Please restate, word for word, the lines below that begin at the one with "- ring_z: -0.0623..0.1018" and end at the one with "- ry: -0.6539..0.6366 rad". Leave out all other lines.

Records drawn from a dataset
——

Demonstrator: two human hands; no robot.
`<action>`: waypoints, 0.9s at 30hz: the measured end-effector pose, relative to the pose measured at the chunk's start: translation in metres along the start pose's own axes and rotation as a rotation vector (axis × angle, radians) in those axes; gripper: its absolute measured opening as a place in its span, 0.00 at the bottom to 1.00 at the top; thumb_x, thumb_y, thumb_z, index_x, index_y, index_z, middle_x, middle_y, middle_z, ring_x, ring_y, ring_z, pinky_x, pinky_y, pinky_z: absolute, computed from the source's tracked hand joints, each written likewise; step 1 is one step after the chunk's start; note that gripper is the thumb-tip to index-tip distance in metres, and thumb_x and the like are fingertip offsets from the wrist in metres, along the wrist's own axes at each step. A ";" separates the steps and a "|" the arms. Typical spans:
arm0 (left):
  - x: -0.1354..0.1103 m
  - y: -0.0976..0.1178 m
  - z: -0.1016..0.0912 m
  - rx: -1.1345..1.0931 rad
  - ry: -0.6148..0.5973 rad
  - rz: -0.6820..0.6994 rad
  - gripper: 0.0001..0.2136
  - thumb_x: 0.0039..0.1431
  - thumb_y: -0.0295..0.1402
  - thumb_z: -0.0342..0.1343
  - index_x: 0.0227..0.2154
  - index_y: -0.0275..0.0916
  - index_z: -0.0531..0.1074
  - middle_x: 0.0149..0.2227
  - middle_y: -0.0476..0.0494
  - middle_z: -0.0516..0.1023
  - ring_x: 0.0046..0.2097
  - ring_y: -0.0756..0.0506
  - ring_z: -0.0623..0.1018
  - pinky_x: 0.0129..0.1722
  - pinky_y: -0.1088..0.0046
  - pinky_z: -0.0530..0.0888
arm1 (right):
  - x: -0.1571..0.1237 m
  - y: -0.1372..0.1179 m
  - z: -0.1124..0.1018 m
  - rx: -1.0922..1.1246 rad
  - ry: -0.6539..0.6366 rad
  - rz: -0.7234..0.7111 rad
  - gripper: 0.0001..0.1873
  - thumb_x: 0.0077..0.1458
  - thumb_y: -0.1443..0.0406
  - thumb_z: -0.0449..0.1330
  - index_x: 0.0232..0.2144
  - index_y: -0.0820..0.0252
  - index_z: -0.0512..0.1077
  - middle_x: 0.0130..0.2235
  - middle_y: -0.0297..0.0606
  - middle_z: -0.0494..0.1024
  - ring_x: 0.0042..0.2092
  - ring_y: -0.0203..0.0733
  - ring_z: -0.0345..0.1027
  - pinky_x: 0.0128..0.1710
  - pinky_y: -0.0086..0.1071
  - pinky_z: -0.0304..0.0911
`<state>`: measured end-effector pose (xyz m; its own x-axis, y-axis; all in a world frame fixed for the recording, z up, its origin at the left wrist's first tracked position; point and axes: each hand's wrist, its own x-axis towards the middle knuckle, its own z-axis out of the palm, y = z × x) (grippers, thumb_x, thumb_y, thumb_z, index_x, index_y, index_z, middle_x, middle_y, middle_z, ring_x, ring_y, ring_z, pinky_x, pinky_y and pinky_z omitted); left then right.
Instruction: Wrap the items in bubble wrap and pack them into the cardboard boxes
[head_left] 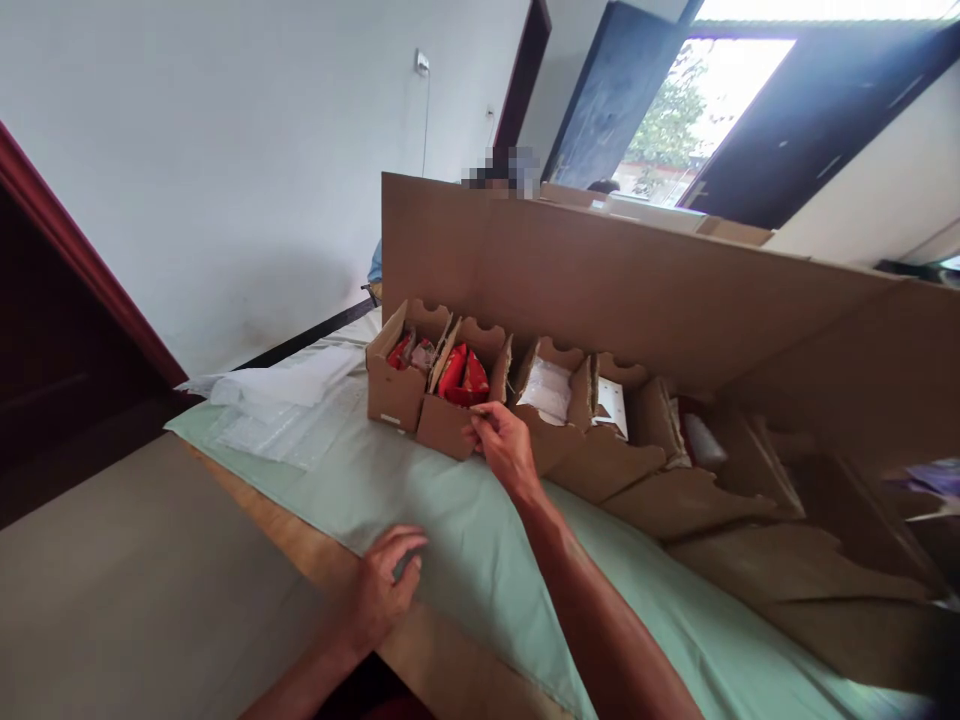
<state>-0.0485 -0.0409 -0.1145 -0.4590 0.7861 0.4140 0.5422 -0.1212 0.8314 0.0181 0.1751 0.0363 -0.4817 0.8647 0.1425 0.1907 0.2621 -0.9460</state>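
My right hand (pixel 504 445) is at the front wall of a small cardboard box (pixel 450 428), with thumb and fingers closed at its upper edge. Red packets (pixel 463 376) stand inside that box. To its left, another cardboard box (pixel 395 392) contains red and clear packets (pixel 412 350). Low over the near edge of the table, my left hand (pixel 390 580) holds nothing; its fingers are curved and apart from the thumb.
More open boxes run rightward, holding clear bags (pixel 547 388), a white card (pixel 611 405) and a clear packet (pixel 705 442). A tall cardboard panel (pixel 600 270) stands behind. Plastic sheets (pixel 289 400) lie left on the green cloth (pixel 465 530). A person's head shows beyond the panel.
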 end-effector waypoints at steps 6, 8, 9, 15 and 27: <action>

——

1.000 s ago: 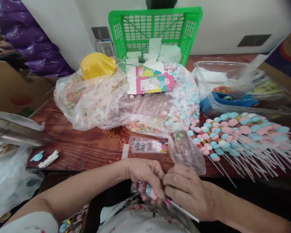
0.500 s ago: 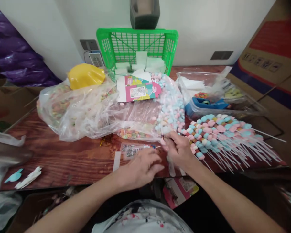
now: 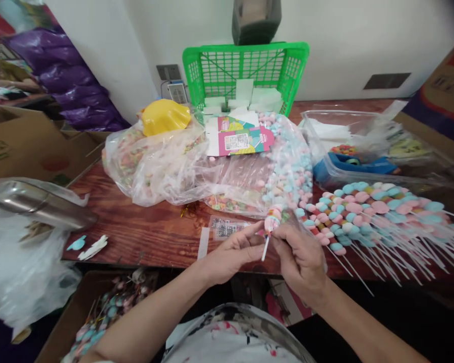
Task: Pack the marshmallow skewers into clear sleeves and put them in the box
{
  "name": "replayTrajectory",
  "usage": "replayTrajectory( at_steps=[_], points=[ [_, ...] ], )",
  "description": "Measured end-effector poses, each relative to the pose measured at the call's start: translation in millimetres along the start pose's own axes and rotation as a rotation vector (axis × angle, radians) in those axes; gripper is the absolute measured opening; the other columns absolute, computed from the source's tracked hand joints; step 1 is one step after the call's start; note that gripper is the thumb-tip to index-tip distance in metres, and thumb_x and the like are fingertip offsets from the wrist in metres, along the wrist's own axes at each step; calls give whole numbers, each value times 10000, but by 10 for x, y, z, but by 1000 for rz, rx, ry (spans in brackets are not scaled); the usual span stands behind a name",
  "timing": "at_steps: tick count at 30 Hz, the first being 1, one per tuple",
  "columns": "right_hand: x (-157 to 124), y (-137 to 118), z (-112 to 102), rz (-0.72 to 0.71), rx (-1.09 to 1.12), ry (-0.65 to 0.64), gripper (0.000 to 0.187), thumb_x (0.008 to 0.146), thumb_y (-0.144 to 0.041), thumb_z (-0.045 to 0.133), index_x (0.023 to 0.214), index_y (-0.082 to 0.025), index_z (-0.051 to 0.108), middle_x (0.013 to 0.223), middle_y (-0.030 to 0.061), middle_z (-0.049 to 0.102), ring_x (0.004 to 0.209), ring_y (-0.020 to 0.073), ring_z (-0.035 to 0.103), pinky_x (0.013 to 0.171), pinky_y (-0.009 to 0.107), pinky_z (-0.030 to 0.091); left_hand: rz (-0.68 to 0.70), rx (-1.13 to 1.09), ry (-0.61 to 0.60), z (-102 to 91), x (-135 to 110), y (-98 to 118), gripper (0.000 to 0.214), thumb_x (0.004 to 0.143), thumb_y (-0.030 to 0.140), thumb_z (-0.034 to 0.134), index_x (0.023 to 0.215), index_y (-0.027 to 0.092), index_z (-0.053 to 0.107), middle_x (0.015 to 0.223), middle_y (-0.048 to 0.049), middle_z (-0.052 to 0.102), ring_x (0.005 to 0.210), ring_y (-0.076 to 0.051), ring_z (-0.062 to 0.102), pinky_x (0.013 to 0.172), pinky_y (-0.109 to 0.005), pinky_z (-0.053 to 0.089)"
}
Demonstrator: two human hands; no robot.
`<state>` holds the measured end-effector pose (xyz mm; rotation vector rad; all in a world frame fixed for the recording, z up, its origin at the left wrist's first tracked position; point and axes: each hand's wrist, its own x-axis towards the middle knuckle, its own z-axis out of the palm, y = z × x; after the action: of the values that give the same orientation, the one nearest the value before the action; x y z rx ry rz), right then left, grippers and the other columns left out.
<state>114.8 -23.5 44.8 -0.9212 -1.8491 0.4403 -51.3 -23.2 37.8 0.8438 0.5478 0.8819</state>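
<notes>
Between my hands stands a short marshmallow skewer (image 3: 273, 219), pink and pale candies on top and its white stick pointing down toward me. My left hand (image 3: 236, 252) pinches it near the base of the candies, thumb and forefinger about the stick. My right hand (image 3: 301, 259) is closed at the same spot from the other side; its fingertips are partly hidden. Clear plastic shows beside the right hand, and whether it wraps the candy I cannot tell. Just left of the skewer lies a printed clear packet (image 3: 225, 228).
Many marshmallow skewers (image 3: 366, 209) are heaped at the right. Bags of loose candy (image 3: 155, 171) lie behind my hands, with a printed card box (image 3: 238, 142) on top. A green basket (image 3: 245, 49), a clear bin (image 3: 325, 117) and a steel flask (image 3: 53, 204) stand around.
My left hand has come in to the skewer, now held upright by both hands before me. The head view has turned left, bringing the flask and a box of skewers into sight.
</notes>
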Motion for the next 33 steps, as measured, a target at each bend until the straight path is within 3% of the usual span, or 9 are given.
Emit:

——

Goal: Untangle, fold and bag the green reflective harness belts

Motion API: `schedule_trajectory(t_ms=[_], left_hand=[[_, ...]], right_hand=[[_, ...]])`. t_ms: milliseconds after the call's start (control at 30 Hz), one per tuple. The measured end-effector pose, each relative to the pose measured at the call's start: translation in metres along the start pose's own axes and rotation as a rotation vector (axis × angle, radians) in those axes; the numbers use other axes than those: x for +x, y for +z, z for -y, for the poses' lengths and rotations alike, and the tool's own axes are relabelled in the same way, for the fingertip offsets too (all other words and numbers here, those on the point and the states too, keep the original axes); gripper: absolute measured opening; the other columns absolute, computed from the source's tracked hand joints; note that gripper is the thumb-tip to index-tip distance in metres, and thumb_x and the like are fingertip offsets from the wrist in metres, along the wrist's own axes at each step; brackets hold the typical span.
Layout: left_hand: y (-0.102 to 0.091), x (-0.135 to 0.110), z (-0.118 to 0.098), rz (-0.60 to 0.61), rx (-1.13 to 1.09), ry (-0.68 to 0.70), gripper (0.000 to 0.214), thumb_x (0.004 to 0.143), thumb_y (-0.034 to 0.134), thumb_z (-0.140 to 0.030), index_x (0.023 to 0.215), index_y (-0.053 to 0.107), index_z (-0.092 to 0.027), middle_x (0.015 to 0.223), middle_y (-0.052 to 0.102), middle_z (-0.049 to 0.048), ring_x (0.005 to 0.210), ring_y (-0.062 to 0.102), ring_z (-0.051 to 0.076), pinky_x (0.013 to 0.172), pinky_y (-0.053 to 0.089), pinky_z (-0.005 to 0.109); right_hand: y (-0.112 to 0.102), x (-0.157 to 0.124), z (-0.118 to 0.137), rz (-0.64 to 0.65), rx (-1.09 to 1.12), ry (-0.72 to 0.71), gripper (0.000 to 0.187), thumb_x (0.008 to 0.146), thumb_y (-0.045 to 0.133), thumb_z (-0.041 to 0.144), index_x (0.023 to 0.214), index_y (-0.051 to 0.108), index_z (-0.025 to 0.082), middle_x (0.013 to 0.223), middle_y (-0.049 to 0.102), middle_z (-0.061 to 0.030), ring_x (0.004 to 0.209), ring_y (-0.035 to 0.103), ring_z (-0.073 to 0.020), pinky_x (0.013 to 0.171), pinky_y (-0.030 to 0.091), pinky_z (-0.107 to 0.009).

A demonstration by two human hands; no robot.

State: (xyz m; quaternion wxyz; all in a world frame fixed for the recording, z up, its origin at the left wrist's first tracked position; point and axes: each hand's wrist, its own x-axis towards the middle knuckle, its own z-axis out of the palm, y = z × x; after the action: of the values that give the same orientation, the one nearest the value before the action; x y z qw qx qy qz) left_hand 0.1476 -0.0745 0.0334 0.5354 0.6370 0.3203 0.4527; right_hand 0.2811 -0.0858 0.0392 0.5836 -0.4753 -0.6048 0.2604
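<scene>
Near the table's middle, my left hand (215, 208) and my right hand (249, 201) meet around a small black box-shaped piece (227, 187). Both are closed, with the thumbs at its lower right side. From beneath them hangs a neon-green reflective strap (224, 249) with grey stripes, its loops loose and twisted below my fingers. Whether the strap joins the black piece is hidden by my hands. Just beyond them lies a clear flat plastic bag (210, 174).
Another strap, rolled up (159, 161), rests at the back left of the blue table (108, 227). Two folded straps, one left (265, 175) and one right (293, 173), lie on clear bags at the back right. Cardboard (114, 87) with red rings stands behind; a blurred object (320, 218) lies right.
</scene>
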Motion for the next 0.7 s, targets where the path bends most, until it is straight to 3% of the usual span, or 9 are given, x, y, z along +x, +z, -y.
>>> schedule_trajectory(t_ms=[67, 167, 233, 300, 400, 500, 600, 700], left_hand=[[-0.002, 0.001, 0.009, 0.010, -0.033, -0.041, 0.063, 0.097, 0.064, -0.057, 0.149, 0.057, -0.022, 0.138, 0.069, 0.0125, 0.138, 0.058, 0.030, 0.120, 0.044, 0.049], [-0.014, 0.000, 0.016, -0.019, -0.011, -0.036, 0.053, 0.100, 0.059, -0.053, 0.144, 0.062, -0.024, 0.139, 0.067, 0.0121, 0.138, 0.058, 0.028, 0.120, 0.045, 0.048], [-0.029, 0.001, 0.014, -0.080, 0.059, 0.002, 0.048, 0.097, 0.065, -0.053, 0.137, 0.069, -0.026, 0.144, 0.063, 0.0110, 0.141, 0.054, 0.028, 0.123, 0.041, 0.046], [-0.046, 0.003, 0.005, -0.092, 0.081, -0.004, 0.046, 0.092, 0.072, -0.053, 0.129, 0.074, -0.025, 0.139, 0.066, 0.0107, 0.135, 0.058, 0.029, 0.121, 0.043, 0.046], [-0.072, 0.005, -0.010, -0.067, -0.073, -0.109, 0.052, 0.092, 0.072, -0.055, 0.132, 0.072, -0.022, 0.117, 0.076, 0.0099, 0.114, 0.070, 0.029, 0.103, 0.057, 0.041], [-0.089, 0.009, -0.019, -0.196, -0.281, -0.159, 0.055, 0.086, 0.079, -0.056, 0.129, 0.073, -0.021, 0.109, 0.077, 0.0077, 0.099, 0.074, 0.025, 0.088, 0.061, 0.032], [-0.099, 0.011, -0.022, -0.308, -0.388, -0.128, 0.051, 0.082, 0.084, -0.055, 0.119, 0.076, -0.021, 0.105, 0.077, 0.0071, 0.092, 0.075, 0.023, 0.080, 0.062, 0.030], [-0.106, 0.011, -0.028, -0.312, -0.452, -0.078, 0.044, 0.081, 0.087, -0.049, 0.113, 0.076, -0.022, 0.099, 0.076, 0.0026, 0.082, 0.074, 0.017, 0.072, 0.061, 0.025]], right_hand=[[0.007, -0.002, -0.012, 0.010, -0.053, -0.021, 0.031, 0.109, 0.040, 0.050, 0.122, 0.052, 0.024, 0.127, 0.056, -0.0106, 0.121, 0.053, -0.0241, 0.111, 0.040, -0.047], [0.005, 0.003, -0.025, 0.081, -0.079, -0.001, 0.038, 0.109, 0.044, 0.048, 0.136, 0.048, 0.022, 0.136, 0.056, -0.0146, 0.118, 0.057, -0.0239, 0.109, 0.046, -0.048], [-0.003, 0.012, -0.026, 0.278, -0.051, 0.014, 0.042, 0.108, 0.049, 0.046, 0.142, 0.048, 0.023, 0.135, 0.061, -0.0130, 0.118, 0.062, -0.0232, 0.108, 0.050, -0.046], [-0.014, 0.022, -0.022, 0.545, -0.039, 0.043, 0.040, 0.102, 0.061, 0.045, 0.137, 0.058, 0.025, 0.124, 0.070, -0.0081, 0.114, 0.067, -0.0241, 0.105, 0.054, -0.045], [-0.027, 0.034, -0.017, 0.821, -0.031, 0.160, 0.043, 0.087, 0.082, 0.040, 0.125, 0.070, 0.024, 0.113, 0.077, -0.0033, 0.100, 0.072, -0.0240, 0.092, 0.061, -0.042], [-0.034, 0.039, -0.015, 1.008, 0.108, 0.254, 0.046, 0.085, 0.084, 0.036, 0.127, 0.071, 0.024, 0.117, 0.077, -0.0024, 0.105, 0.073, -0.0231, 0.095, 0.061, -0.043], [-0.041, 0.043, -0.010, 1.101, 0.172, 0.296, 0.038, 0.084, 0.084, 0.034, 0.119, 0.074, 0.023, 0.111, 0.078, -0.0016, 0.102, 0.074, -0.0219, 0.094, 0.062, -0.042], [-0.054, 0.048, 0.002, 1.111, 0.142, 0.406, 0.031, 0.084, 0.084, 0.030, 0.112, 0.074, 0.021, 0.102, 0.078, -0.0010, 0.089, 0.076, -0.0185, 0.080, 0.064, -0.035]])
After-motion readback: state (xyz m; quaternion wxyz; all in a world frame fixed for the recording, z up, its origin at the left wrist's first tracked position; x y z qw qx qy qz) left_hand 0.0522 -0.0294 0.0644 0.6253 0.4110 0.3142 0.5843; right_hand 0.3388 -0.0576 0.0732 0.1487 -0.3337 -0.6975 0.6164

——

_Your response_
  - ring_z: -0.0623..0.1018
  - pinky_x: 0.0129..0.1722
  - pinky_y: -0.1088..0.0046
  - pinky_z: -0.0530..0.0888
arm1 (right):
  - x: -0.1571..0.1237 m
  - y: -0.1372..0.1179 m
  - z: -0.1124..0.1018 m
  - rx: -1.0922..1.1246 rad
  - ry: -0.6539..0.6366 rad

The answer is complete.